A maioria dos frequentadores não vem sozinha, mas acompanhada de amigos, namorados, cônjuges, filhos, netos e familiares. A Praça é usada para facilitar reuniões entre membros dos ajuntamentos. Quando indagados nas entrevistas, os usuários identificam indivíduos e grupos que frequentam a Praça, percebendo a copresença de estudantes, jovens, e parentes com famílias. Outro padrão é que indivíduos e grupos, em sua maioria, preferem estar sempre no mesmo pedaço da Praça. Modelo de apropriação que difere do que predomina na Praça Gonçalves Dias. É possível aventar a suposição de que, por se tratar de uma Praça de bairro, os indivíduos têm seu pedaço reservado no espaço social da comunidade. Mudanças no posicionamento poderiam implicar em disputas por territórios e espaços sociais de influência, conforme os cenários traçados na Figura 9.

Quando indivíduos e grupos são indagados sobre o que de melhor a praça tem a oferecer àqueles que a frequentam e utilizam entre as respostas está a sua imensidão espacial. De fato, entre as praças estudadas é a de maior extensão física. Outros usos visados são o futebol jogado na quadra esportiva, as festas juninas e as programações de eventos, lazer, divertimento e brincadeiras. Descansar e repousar nos bancos, conversar e conhecer pessoas legais são usos igualmente apontados pelos usuários. As lanchonetes e bares montados na Praça são sempre citados como espaços disponíveis aos usos coletivos, cuja apropriação tem permitido manter e ampliar a atração de frequentadores.

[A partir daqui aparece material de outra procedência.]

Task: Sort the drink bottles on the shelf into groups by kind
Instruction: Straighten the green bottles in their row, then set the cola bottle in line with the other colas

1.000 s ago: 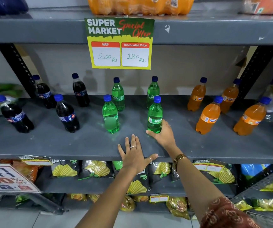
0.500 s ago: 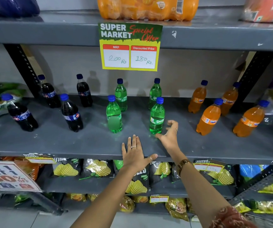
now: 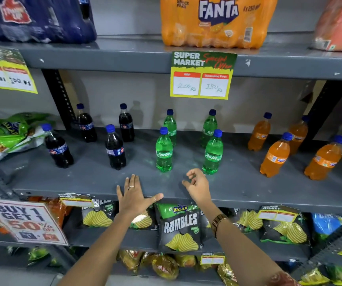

A descrição e a análise da Praça da Ressurreição devem considerar aspectos pautados pelas vivências comunitárias. Os ritos sociais de interação nesta localidade são compostos fundamentalmente por relações entre próximos. As atividades interacionais que transcorrem nos ajuntamentos nas ocasiões de chegada, permanência e partida da Praça evidenciam os usos e apropriações da Praça como espaço de sociabilidades e manifestações culturais comunitárias. Um diferencial a ser destacado, são os investimentos em expressões culturais da região feitos por grandes grupos econômicos situados nesta zona da cidade, que patrocinam e apoiam eventos que são apresentados na Praça da Ressurreição.

Deve ser avaliada como positiva a intervenção realizada pelo poder público no que se refere à construção da Praça. As relações e representações de indivíduos e grupos a respeito

da Praça são bastante aprovativas. A percepção desse espaço pelos moradores ou por aqueles que os acessam por motivos comerciais são francamente favoráveis às benfeitorias na região. É possível apurar que a Praça é valorizada pelos usuários moradores, apesar das recorrentes reclamações quanto à insegurança no bairro. As reivindicações por segurança são semelhantes para os que usam o espaço para finalidades comerciais. O que se destaca na Praça da Ressurreição é sua adequação como local de interações comunitárias. É a praça de bairro na qual são vivenciadas importantes atuações dos atores sociais, que marcam o cotidiano do Anjo da Guarda e arredores, onde são situadas negociações que permitem os usos e apropriações do espaço e a producente construção de uma identidade local de seus moradores.